= EXERCISE DIRECTIONS =
What you return has to match the listing below line for line.

· · ·

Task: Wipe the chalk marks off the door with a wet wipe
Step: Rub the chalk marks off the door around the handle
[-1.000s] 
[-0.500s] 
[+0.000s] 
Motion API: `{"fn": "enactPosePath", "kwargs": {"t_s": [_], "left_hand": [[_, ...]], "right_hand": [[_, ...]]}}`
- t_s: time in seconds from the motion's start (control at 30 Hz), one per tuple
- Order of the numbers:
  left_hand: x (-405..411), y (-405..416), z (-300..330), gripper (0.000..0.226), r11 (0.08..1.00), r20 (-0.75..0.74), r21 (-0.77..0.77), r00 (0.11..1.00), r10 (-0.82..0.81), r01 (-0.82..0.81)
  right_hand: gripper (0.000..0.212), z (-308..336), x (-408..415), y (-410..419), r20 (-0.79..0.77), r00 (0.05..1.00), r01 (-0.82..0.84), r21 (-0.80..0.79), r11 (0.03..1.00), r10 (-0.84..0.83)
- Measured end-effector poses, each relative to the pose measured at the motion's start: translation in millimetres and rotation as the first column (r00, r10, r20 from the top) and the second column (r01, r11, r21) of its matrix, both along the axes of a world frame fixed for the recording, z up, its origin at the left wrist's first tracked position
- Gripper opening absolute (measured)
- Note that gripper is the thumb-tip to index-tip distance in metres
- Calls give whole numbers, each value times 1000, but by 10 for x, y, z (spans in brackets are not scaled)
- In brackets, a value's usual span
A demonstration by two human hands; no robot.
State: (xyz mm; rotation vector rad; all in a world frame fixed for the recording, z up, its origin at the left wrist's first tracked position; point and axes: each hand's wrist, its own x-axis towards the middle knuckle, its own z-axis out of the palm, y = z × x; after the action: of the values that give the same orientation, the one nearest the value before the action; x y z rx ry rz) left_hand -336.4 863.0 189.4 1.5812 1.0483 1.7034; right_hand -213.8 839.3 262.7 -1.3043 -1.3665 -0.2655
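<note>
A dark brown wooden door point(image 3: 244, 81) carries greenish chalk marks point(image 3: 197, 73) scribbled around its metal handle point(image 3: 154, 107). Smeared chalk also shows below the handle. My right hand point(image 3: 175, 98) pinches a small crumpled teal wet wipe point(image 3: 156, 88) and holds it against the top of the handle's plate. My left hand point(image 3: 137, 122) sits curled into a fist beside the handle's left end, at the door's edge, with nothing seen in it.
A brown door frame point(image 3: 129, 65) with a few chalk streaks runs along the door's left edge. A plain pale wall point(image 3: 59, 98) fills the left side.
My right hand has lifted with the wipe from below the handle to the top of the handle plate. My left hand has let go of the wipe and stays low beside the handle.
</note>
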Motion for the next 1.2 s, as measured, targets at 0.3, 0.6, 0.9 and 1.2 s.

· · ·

= SOLUTION TO THIS EXERCISE =
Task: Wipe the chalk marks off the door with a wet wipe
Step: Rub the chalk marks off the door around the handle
[-1.000s] 
[-0.500s] 
[+0.000s] 
Motion API: `{"fn": "enactPosePath", "kwargs": {"t_s": [_], "left_hand": [[_, ...]], "right_hand": [[_, ...]]}}`
- t_s: time in seconds from the motion's start (control at 30 Hz), one per tuple
- Order of the numbers:
  left_hand: x (-405..411), y (-405..416), z (-300..330), gripper (0.000..0.226), r11 (0.08..1.00), r20 (-0.75..0.74), r21 (-0.77..0.77), r00 (0.11..1.00), r10 (-0.82..0.81), r01 (-0.82..0.81)
  right_hand: gripper (0.000..0.212), z (-308..336), x (-408..415), y (-410..419), r20 (-0.79..0.77), r00 (0.05..1.00), r01 (-0.82..0.84), r21 (-0.80..0.79), r11 (0.03..1.00), r10 (-0.84..0.83)
- Measured end-effector poses, each relative to the pose measured at the motion's start: translation in millimetres and rotation as the first column (r00, r10, r20 from the top) and the second column (r01, r11, r21) of its matrix, both along the axes of a world frame fixed for the recording, z up, its origin at the left wrist's first tracked position
- Gripper opening absolute (measured)
- Note that gripper is the thumb-tip to index-tip distance in metres
- Calls give whole numbers, each value times 1000, but by 10 for x, y, z (spans in brackets are not scaled)
- In brackets, a value's usual span
A demonstration by two human hands; no robot.
State: (xyz mm; rotation vector rad; all in a world frame fixed for the recording, z up, its origin at the left wrist's first tracked position; point and axes: each hand's wrist, its own x-axis towards the middle knuckle, its own z-axis out of the palm, y = z × x; after the action: of the values that give the same orientation, the one nearest the value before the action; x y z rx ry rz) left_hand -336.4 863.0 189.4 1.5812 1.0483 1.7034; right_hand -213.8 839.3 262.7 -1.3043 -1.3665 -0.2655
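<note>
A dark brown wooden door point(image 3: 244, 81) carries greenish chalk marks point(image 3: 197, 73) scribbled around its metal handle point(image 3: 154, 107). Smeared chalk also shows below the handle. My right hand point(image 3: 175, 98) pinches a small crumpled teal wet wipe point(image 3: 156, 88) and holds it against the top of the handle's plate. My left hand point(image 3: 137, 122) sits curled into a fist beside the handle's left end, at the door's edge, with nothing seen in it.
A brown door frame point(image 3: 129, 65) with a few chalk streaks runs along the door's left edge. A plain pale wall point(image 3: 59, 98) fills the left side.
My right hand has lifted with the wipe from below the handle to the top of the handle plate. My left hand has let go of the wipe and stays low beside the handle.
</note>
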Motion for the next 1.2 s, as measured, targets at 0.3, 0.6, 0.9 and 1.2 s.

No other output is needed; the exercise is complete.